### Action item
Please give back only the lines below from the one containing "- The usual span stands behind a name" to the one containing "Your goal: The", each repeated word for word, both ends included.

Records excerpted from a collection
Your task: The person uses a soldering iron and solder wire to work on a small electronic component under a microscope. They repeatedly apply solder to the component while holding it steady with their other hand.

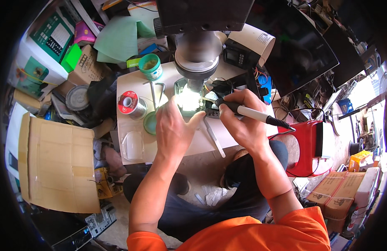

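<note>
In my right hand (245, 121) is a soldering iron (254, 113) with a white and black handle, its tip pointing left into the glare. Under the microscope (197, 56), a small workpiece (189, 100) is so brightly lit that its details are washed out. My left hand (173, 129) lies at its near left side, thumb stretched toward the right and apart from the fingers. Glare partly hides those fingertips. Metal tweezers (214, 138) lie on the table between my hands. Two bent metal rods (155, 93) stand just beyond my left hand.
Left on the table (149, 146) are a solder wire spool (132, 104), a green lid (150, 122) and a clear tray (132, 144). A green tub (150, 67) sits farther back. Cardboard (61, 163) flanks the left; a red stool (304, 144) is right.
</note>
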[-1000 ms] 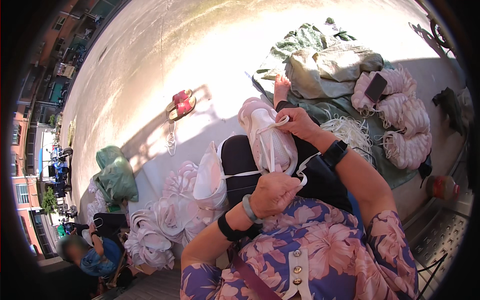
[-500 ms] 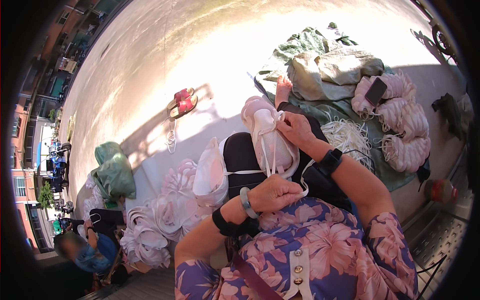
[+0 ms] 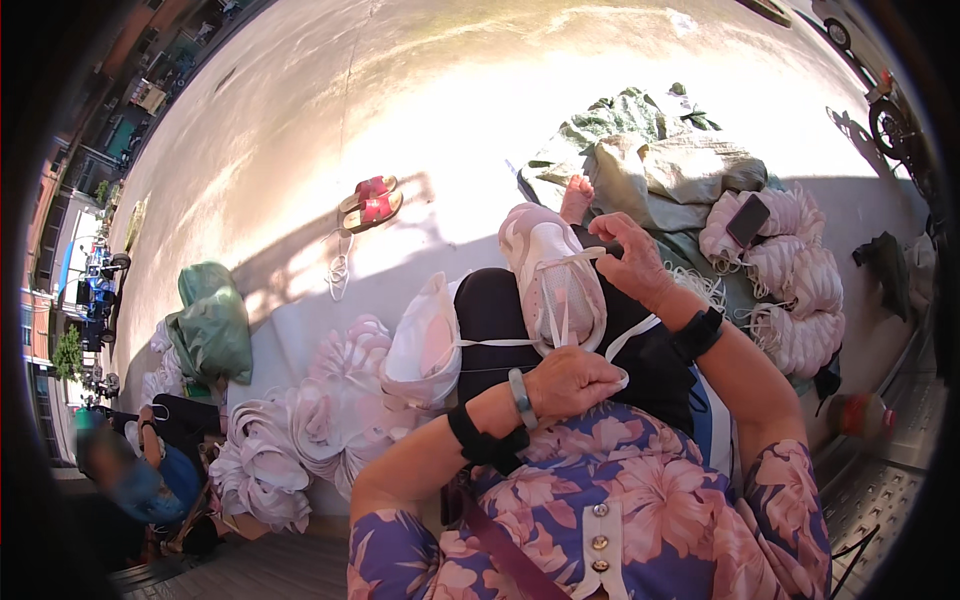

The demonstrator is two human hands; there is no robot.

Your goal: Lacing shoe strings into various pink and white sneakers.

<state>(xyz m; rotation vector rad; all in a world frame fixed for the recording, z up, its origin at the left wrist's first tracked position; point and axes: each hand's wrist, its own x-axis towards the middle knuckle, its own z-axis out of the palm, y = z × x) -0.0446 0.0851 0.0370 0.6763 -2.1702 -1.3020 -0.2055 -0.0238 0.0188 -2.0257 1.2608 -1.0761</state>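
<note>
A pale pink and white shoe upper [image 3: 590,300] rests on my dark-trousered lap, toe pointing away from me. White shoelace [image 3: 562,312] crosses its opening and trails toward me. At the near end of the upper, my left hand [image 3: 568,384] is closed round a length of lace, a loop showing by its fingertips. My right hand [image 3: 637,262] is raised just right of the upper. Its fingers are curled, and a lace runs taut from the upper to its thumb and fingertip. Another white upper [image 3: 425,340] leans beside my left thigh.
Stacked uppers [image 3: 325,420] and a green sack [image 3: 210,325] lie left. Right are loose white laces [image 3: 700,284], tied bundles [image 3: 797,275], a phone [image 3: 747,220] and sacking [image 3: 690,165]. Red sandals [image 3: 372,203] stand ahead. Another person [image 3: 160,480] sits far left.
My right hand has lifted away from the upper, up and to the right, drawing lace with it. My left hand stays low, still gripping lace. The whole view has shifted slightly.
</note>
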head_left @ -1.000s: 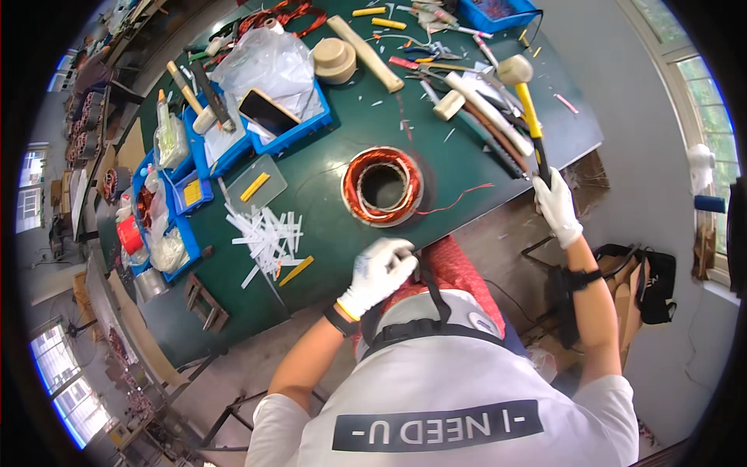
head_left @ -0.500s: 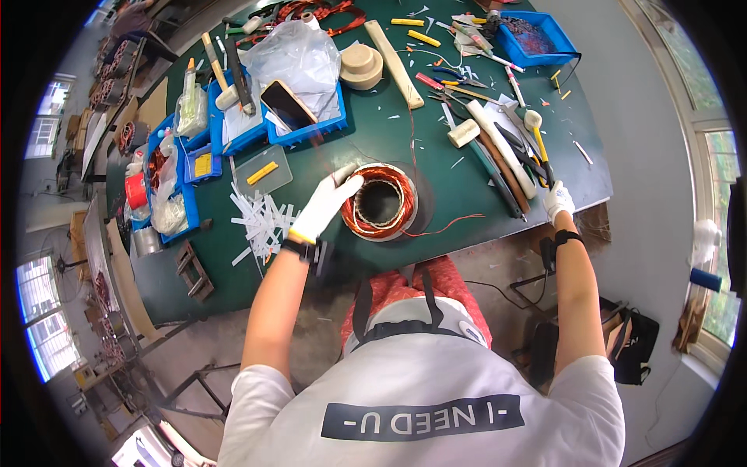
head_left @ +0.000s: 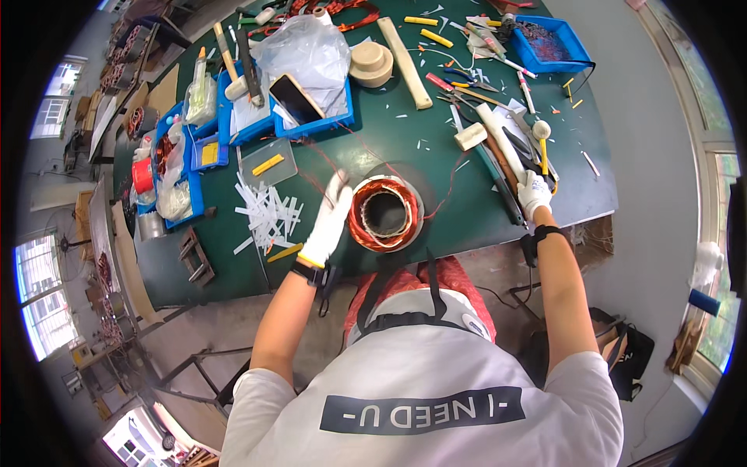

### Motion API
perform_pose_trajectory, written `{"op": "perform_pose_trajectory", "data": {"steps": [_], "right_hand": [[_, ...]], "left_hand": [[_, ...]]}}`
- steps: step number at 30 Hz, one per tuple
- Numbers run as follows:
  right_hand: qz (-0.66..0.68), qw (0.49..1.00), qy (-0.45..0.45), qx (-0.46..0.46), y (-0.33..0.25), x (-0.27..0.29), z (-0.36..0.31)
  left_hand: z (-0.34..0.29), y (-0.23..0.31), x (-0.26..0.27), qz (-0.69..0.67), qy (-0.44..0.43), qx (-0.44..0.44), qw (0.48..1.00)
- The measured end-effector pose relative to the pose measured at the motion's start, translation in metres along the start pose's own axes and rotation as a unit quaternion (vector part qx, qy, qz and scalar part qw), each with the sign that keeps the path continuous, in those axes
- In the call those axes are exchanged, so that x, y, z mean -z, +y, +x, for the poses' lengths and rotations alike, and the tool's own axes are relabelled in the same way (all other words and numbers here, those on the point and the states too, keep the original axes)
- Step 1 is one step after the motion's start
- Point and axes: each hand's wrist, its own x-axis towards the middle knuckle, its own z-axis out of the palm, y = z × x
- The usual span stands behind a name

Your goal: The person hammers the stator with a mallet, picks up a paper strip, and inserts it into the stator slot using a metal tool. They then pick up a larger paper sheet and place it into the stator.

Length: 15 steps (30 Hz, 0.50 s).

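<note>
A ring-shaped motor stator (head_left: 359, 222) wound with copper-red wire and edged with white lacing stands near the front edge of the green table. Thin red lead wires (head_left: 449, 187) trail from it to the right and upper left. My left hand (head_left: 328, 222), in a white glove, is beside the stator's left side, its fingers stretched out. Some leads pass by its fingertips. Also gloved, my right hand (head_left: 534, 194) is closed at the tool pile, by black handles (head_left: 532, 165) and a yellow-handled mallet (head_left: 541, 131). What it grips is hidden.
Blue bins (head_left: 315, 134) with a phone (head_left: 296, 101) and plastic bags stand at the back left. White paper strips (head_left: 268, 218) lie left of my hand. A cream round block (head_left: 371, 64), a wooden bar (head_left: 405, 62), a white-headed mallet (head_left: 470, 137) and pliers (head_left: 467, 82) lie farther back.
The stator has turned counterclockwise, its right lead swinging from the front edge toward the back. My left hand has slid off its top to the side. My right hand has moved left among the tools.
</note>
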Motion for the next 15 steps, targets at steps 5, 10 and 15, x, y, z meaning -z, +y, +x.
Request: {"op": "perform_pose_trajectory", "data": {"steps": [5, 10, 15], "right_hand": [[0.027, 0.988, 0.100, 0.113, 0.027, -0.004, -0.001], [0.317, 0.909, 0.206, 0.178, -0.078, 0.068, -0.141], [0.171, 0.953, 0.057, 0.242, -0.092, 0.031, -0.229]], "left_hand": [[0.037, 0.034, -0.021, -0.179, -0.094, 0.081, 0.976], [0.023, 0.017, -0.029, -0.134, -0.094, 0.086, 0.983], [0.005, -0.006, -0.045, -0.196, 0.017, -0.007, 0.980]]}}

### Written response
- The usual span stands behind a name

Your goal: The person hammers the stator with a mallet, picks up a paper strip, and inserts it into the stator slot using a metal tool. They then pick up a larger paper sheet and place it into the stator.

There's nothing more to this exercise.